A common characteristic of the microflora is fermentation. The anaerobic breakdown of substrates, such as undigested polysaccharides, resistant starch, and fiber, enhances the formation of LAB, but also of short-chain fatty acids as fermentation products. Increased production of short-chain fatty acids leads to a decrease in the pH of colon content. A low pH in feces was associated with a reduced incidence of colon cancer in various populations. Depending on the nature, quantity, and fermentability of undigestible polysaccharides reaching the colon, the relation of the short-chain fatty acids acetate, propionate, and butyrate can vary. Resistant starch and wheat bran favor the production of butyrate, whereas pectin leads to a higher formation of acetate.

Butyrate is associated with many biological properties in the colon. One of the first observed effects of butyrate on the degree of DNA methylation is probably associated with modified gene expression, the consequences of which are yet unknown, especially in the context of colon cancer. However, butyrate may also directly enhance cell proliferation in normal cells and suppress proliferation in transformed cells. In addition, apoptoses may be increased in transformed cells but inhibited in normal cells when butyrate is present.

Butyrate is an important fuel for colon cells, which may explain the higher resistance of cells pretreated with butyrate to oxidative damage induced by hydrogen peroxide (Merck) in comparison with cells not pretreated with butyrate. Butyrate has also been shown to increase glutathione transferase π in colon cells and may be a responsible factor for enhanced glutathione transferase π expression in colon tissue. Glutathione transferase π is the most abundant glutathione transferase species in colon cells and is an important enzyme involved in the detoxification of both electrophilic products and compounds associated with oxidative stress. Thus, enzyme induction by butyrate, or by the microflora and increased activity by prebiotics, may be an important mechanism of protection against carcinogen-enhanced colon cancer.


In conclusion, colon cancer, which in a high proportion of the population is due to somatic mutations occurring during the lifetime of an individual, could be retarded or prevented by preventing these mutations.
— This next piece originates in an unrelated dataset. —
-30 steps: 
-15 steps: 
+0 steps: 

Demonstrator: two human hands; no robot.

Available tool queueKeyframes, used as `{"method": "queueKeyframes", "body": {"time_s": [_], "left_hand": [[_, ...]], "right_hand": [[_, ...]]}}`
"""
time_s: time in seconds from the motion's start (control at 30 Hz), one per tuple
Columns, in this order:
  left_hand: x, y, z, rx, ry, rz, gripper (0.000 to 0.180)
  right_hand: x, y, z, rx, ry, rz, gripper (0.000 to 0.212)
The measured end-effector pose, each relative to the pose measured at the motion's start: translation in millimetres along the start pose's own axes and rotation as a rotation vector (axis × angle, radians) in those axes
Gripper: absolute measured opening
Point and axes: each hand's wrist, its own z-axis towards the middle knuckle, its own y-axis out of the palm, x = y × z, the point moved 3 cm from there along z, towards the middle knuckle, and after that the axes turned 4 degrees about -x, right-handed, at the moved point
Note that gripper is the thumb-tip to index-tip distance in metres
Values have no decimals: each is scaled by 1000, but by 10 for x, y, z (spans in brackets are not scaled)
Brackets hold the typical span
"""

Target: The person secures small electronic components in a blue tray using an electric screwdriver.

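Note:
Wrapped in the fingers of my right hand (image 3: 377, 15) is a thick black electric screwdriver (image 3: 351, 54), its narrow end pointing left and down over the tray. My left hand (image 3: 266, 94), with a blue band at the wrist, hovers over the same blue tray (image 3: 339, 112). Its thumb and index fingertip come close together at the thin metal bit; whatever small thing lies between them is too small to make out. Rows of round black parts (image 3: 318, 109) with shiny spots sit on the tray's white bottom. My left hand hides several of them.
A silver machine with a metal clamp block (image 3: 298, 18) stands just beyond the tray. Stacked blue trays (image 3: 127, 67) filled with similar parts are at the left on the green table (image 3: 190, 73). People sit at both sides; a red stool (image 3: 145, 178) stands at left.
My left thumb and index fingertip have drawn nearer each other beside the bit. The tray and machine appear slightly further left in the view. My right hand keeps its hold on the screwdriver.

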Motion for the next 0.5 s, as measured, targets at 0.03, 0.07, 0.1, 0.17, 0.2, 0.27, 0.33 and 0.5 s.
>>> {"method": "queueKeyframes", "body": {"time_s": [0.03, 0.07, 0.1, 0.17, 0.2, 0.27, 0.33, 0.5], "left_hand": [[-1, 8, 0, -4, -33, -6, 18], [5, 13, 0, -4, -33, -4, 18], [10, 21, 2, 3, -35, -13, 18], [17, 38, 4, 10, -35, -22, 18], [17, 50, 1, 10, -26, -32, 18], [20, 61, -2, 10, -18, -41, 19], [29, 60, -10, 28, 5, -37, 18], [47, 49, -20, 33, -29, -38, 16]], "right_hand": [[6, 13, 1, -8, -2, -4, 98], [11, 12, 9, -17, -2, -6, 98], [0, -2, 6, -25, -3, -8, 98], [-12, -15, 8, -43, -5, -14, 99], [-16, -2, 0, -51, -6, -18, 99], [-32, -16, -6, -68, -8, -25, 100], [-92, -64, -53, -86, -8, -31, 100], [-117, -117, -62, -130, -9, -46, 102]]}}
LAB and prebiotics that enhance LAB have been shown to deactivate genotoxic carcinogens. In model systems in vitro they have been shown to prevent mutations. DNA damage has been prevented and chemopreventive systems may be stimulated in vivo in colon tissues. From a mechanistic point of view, LAB offer potential as chemoprotective agents and thus further research is clearly needed to quantify the beneficial effects for prevention of human colon cancer.

Maintaining a good colon health means you will have good overall health too.